Multiplex Ligadura dependiente sonda de amplificación (MLPA) y Sur /Análisis Western
MLPA se realizó tal como se describe [9]. Para el análisis de Southern, 10 g de ADN genómico fue
XbaI
-digested antes de la electroforesis en gel, se transfirió a una membrana, y se hibridaron con sondas radiomarcados (1-2 kb) generados por PCR y confirmados por fines de secuenciación. La membrana se hibridó con la sonda A, se sometió a autorradiografía, despojado en ebullición 0,1% SDS, y rehibridó a la sonda B. Para el análisis Western, extractos de proteína se prepararon a partir de células adherentes mediante homogeneización en tampón de lisis + inhibidores de proteasa en hielo, se sometió a SDS -PAGE y immunoblotted con un anticuerpo LKB1 (# 3047, señalización Cell Technology) según las recomendaciones del fabricante.
Tejido tinción inmunohistoquímica y
parafina bloque de 5 micras secciones se deparaffinized /hidratado en una serie de etanol . Las preparaciones fueron teñidas con H & amp; E y mucicarmín por protocolos estándar. Por inmunohistoquímica, los portaobjetos se someten a recuperación del antígeno en ebullición en citrato sódico 10 mM; anticuerpo p63 (# MS1081, LabVision) se utilizó a 1:400 con el sistema de detección Immpress (Vector).
PCR escaneo para definir deleciones y HeLa-PCR específicos
cebadores de PCR (produciendo 100 -200 pb) amplicones que abarca el LKB1
región fueron diseñados utilizando Primer3. Los pares de cebadores que producen productos de tamaño correcto cuando se utilizó ADN humano normal como molde se usaron para mapear supresiones al anotar presencia /ausencia de amplificación con línea celular de ADN como molde. Reacciones adicionales para dar los productos correspondientes progresivamente a intervalos más pequeños fueron diseñados según sea necesario. Primer secuencias y condiciones de PCR están disponibles bajo petición. ADN bloque de tejido Archivo se preparó como se describe [32]. primer secuencias de HeLa-PCR específica (400 pb) fueron para (5'-GGTTGCGATCAAGGCCCCGA-3 ') y Rev (5'-GCCTGTGGATGCCACACATG-3').
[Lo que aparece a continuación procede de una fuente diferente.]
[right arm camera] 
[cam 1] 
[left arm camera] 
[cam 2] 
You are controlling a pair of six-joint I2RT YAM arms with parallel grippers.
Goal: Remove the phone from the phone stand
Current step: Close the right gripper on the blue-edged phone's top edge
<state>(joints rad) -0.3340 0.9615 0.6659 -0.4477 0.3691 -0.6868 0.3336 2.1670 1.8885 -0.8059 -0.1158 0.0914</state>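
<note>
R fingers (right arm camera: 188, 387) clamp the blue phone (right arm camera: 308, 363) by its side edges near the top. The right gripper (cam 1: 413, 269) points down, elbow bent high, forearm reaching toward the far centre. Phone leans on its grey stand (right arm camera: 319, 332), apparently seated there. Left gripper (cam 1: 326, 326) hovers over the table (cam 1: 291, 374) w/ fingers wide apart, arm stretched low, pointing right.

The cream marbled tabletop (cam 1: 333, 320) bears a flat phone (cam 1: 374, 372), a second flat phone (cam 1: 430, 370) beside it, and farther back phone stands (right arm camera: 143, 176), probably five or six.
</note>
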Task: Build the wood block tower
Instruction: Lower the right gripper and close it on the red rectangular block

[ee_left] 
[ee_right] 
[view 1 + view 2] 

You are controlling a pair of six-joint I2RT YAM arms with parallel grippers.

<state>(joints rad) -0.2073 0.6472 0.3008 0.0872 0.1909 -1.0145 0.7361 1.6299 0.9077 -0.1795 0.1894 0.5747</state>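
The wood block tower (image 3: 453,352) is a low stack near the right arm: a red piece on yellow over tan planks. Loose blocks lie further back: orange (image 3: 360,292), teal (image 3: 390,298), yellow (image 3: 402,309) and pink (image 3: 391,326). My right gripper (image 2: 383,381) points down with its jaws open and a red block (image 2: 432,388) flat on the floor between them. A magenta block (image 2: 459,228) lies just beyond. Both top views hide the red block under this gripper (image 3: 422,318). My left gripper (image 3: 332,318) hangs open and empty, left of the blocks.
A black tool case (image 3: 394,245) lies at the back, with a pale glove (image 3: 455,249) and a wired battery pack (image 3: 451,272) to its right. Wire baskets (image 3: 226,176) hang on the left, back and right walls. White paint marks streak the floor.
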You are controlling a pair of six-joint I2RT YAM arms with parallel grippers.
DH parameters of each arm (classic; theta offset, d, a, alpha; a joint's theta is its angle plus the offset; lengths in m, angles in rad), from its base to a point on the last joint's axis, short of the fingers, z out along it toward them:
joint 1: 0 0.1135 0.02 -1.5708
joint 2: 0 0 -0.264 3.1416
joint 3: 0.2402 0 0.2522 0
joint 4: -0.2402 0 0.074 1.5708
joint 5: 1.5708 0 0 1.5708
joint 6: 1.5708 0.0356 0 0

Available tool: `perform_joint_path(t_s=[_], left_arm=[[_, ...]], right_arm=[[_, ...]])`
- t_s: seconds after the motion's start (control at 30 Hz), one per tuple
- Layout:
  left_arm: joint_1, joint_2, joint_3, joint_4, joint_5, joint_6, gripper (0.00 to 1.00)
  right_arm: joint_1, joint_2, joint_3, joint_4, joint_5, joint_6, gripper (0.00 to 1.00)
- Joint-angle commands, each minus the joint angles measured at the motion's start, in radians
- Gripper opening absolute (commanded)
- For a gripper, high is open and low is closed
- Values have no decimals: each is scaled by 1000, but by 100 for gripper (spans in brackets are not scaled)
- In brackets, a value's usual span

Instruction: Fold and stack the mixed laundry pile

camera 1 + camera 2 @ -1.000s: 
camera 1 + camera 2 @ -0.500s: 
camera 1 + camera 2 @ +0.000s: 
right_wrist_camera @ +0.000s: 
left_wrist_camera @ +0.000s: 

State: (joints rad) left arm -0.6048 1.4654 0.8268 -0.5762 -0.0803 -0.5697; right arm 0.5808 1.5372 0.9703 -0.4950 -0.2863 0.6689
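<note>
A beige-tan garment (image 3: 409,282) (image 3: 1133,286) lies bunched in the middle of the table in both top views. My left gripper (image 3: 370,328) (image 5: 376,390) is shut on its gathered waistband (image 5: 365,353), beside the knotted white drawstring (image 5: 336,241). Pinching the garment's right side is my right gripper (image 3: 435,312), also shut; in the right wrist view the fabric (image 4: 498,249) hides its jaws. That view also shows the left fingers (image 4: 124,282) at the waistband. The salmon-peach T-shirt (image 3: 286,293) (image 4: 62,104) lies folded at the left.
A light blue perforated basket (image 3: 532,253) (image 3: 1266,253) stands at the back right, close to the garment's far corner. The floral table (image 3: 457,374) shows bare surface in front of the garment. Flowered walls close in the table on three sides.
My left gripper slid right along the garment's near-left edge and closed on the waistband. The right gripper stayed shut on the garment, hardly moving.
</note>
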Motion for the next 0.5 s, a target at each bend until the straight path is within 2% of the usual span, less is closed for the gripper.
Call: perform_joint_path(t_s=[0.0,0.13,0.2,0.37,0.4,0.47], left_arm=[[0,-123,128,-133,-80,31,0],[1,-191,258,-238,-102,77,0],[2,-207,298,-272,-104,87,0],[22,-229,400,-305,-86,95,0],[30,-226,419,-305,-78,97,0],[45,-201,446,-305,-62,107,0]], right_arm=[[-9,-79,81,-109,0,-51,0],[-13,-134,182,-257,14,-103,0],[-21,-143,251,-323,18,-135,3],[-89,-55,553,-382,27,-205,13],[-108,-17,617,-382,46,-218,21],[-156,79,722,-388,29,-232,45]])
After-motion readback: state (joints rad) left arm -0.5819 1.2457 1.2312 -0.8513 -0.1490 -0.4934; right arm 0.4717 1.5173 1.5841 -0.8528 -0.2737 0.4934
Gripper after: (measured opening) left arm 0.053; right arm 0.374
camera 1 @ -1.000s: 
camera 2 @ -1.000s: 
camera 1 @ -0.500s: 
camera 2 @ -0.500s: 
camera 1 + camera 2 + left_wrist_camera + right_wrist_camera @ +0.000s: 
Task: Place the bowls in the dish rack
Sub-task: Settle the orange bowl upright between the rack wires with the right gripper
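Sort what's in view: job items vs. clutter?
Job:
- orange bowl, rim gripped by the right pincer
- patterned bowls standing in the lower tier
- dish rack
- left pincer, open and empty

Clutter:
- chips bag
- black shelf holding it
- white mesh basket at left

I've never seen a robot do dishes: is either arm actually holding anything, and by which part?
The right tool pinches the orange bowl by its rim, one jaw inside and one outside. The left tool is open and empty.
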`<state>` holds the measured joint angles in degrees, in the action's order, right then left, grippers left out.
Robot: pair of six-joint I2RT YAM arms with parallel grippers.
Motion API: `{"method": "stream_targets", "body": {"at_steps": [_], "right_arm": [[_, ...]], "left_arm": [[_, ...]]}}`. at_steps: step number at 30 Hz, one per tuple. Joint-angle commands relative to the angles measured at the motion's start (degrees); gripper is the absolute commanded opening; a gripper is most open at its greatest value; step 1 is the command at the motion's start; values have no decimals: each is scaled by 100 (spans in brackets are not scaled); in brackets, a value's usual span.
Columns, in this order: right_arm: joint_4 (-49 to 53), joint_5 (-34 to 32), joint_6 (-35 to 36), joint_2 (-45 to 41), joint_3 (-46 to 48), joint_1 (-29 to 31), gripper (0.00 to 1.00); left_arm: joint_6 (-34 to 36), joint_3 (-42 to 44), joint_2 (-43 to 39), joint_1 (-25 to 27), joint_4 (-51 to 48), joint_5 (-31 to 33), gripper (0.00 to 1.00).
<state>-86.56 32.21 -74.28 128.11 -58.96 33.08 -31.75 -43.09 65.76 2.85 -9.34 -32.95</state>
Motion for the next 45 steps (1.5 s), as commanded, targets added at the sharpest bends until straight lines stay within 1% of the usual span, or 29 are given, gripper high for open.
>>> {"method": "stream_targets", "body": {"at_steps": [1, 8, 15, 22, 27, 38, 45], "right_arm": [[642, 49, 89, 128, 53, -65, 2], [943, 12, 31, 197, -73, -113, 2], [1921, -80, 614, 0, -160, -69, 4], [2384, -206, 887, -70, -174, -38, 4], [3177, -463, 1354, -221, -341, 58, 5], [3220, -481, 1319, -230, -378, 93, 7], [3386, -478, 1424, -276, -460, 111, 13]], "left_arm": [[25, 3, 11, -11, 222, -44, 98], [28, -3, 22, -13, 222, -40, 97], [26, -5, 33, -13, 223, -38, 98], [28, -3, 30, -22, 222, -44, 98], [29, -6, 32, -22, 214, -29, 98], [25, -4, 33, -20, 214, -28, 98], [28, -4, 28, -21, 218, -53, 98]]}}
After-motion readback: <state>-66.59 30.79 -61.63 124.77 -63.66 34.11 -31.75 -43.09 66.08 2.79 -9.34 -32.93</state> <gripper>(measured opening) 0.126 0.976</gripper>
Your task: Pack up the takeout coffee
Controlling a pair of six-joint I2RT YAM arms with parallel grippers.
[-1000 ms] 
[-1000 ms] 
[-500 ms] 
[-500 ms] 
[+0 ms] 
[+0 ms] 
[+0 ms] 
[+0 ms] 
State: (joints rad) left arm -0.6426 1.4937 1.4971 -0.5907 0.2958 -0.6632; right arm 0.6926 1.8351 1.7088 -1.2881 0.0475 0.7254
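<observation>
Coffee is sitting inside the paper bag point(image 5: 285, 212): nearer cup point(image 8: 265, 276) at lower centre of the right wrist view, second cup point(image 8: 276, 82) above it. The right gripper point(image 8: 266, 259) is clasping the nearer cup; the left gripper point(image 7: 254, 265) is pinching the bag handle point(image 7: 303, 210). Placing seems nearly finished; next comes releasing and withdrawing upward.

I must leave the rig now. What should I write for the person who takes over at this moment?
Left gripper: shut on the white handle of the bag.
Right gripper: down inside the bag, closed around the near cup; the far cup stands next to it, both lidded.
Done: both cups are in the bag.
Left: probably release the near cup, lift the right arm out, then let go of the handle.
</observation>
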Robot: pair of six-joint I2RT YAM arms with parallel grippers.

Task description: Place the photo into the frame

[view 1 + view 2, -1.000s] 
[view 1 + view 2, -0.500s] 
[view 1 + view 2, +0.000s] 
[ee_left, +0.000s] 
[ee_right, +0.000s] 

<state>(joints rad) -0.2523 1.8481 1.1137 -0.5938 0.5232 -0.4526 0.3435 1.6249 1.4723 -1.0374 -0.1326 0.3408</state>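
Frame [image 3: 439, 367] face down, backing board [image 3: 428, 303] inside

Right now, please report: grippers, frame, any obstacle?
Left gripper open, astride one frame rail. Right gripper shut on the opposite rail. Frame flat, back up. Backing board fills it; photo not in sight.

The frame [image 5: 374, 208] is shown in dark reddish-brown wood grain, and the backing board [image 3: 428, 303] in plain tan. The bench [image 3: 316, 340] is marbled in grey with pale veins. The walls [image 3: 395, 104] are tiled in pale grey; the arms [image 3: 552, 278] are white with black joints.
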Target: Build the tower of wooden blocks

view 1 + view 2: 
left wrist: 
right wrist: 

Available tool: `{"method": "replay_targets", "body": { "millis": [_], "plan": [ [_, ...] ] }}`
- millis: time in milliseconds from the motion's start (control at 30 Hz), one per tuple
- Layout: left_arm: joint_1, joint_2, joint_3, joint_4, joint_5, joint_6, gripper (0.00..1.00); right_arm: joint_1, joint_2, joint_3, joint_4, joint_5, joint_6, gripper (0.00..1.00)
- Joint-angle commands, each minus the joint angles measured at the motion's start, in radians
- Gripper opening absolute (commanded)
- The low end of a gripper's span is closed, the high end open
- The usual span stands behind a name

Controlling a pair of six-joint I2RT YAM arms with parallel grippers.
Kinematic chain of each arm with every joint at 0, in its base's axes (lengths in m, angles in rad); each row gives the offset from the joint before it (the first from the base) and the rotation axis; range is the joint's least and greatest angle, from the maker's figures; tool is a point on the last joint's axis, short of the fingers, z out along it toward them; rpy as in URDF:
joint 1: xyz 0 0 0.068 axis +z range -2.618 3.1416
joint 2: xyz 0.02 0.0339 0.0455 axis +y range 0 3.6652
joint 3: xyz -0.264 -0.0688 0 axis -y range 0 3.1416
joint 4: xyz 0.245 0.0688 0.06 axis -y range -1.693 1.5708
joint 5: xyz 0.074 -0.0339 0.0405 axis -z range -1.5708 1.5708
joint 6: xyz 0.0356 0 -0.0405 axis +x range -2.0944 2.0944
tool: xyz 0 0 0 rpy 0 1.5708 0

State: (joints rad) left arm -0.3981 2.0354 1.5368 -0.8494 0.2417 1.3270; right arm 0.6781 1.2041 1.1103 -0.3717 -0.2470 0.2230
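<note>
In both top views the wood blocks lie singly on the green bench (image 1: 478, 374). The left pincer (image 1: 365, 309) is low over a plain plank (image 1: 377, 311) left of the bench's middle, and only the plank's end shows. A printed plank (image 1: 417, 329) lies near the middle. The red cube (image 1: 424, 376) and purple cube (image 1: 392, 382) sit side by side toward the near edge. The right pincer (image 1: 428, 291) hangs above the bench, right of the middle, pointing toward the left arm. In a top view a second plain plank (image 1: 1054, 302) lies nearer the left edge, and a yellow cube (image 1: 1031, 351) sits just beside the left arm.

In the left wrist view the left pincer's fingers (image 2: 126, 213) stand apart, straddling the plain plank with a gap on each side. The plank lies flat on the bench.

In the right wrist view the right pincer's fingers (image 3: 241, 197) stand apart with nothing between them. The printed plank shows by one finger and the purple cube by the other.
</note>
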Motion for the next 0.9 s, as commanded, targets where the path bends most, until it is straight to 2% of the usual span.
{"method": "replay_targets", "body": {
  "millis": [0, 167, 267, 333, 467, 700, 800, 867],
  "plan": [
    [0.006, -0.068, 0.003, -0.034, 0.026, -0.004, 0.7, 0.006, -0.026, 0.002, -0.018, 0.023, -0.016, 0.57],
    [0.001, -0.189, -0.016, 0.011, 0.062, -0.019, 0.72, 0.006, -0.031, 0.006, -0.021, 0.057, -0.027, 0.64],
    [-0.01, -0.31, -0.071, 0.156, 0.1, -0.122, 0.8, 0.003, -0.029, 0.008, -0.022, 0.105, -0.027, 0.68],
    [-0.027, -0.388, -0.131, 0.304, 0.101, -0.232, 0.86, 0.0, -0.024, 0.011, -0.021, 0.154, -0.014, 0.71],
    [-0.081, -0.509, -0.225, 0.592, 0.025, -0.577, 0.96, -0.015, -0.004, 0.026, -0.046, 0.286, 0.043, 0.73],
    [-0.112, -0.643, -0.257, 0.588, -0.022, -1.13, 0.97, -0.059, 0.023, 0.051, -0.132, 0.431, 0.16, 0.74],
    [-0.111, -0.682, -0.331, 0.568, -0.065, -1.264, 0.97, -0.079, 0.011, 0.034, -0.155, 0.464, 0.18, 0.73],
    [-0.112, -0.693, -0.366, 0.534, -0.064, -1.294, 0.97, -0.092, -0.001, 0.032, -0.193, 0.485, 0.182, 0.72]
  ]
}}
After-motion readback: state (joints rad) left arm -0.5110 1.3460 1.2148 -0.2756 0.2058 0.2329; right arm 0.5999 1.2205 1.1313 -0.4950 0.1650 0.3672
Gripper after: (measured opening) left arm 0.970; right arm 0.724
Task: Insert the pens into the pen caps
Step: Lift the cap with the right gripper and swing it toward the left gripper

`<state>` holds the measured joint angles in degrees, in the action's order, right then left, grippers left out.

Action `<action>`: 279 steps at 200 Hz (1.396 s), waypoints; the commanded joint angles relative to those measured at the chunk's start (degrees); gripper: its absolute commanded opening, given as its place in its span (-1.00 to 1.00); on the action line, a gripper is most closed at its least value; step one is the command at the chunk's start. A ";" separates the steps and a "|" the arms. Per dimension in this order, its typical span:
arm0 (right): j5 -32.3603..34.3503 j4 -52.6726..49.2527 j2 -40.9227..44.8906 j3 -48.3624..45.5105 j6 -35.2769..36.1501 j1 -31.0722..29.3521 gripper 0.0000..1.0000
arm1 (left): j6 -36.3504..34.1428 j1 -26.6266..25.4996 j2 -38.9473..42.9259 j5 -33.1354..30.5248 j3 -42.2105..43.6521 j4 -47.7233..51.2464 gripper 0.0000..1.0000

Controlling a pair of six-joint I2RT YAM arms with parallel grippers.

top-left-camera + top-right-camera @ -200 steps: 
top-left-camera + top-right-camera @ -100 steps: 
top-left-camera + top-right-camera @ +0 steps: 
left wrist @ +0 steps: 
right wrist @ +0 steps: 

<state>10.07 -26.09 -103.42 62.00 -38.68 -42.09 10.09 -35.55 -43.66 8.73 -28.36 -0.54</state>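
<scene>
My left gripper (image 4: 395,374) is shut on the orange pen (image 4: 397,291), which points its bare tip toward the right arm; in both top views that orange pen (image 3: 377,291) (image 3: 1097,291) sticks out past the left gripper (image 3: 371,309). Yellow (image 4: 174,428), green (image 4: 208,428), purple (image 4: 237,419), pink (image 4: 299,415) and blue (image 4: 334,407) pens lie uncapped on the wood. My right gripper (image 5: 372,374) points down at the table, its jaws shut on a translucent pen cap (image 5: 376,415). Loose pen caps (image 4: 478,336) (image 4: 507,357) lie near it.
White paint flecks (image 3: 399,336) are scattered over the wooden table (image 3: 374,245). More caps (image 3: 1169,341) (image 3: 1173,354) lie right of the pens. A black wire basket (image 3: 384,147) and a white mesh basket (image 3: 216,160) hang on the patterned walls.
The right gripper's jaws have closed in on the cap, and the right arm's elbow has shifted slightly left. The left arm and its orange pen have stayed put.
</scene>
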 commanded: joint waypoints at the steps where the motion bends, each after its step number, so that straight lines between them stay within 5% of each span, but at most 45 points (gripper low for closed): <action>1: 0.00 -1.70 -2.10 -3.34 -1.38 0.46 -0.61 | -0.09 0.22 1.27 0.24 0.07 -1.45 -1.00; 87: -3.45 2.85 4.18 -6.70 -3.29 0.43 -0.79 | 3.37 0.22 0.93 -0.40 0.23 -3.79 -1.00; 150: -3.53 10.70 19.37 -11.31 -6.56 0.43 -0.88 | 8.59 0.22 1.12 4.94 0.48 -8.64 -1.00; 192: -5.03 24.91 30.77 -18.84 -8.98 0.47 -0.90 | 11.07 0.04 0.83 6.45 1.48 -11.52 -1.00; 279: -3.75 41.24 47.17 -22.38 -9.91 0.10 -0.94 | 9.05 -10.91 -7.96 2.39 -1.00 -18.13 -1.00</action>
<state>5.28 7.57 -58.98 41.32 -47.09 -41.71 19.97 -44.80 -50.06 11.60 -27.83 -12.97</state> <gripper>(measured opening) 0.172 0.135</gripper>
Las condiciones de PCR fueron 95 ° C x 10 "; 94C × 30 ", 58C × 30", 72C × 30 "(38 ciclos); 72C × 7 '.
Análisis estadístico
Para la comparación de la frecuencia de mutantes, Fisher (dos colas) se utilizó la prueba exacta no apareado. Las curvas de supervivencia se generaron en GraphPad Prism5, con la comparación de las curvas realizadas con la prueba de log-rank (Mantel-Cox). La razón de riesgo y su intervalo de confianza se calcularon utilizando el método de Mantel-Haenszel. Los valores de p inferior a 0,05 se consideraron estadísticamente significativos.
Apoyo a la Información
Figura S1.
La clonación y caracterización de
LKB1
intragenic supresión de interrupción en HeLa /HeLaS3. Un fragmento de 2,8 kb que abarca la supresión de corte se clonó a partir de ADN de HeLa mediante PCR como se describe en el texto; se muestran 974 pb de esta secuencia. Secuencia en letras rojas en negrita corresponde a la repetición Alu en el que se produjo el evento de recombinación homóloga de presunción que resulta en la eliminación de HeLa. polimorfismos de nucleótidos en las dos secuencias Alu nativas (no se muestra) fueron consistentes con un evento de recombinación que ocurren dentro de la secuencia de caja 5 pb (es decir, las que flanquean bases G fueron polimórficos e informativo). Secuencia en azul corresponde a una secuencia única en el genoma humano (Ensembl 50 19: 1145482 a 1.145.865). Esta secuencia es ~ 11 kb del extremo 5 'de la
LKB1
gen (inicio de la transcripción). Secuencia en verde (Ensembl 50 19: 1170845-1.171.115) se encuentra dentro de
LKB1
intrón 3-4. Las flechas muestran la ubicación de los cebadores diseñados para-HeLa específico PCR (400 pb de amplificación). La ubicación genómica de estos cebadores en el mapa genómico se muestra en la Figura 4C
doi:. 10.1371 /journal.pone.0005137.s001
(0.01 MB PDF)
Tabla S1.
lista completa de las mutaciones LKB1 detectada por secuenciación o MLPA
doi:. 10.1371 /journal.pone.0005137.s002 gratis (0.01 MB PDF)
Reconocimientos
en deuda con Grover Hutchins (Johns Hopkins University School of Medicine) y Juanita Valenciana (UT Southwestern) para obtener ayuda con la adquisición de muestras y asesoramiento técnico. Agradecemos también a Jennifer Sayne y el UT Southwestern Tejido recursos para la gestión del Centro de Cáncer Integral Simmons para obtener ayuda con la adquisición de muestras y gestión de la información clínica.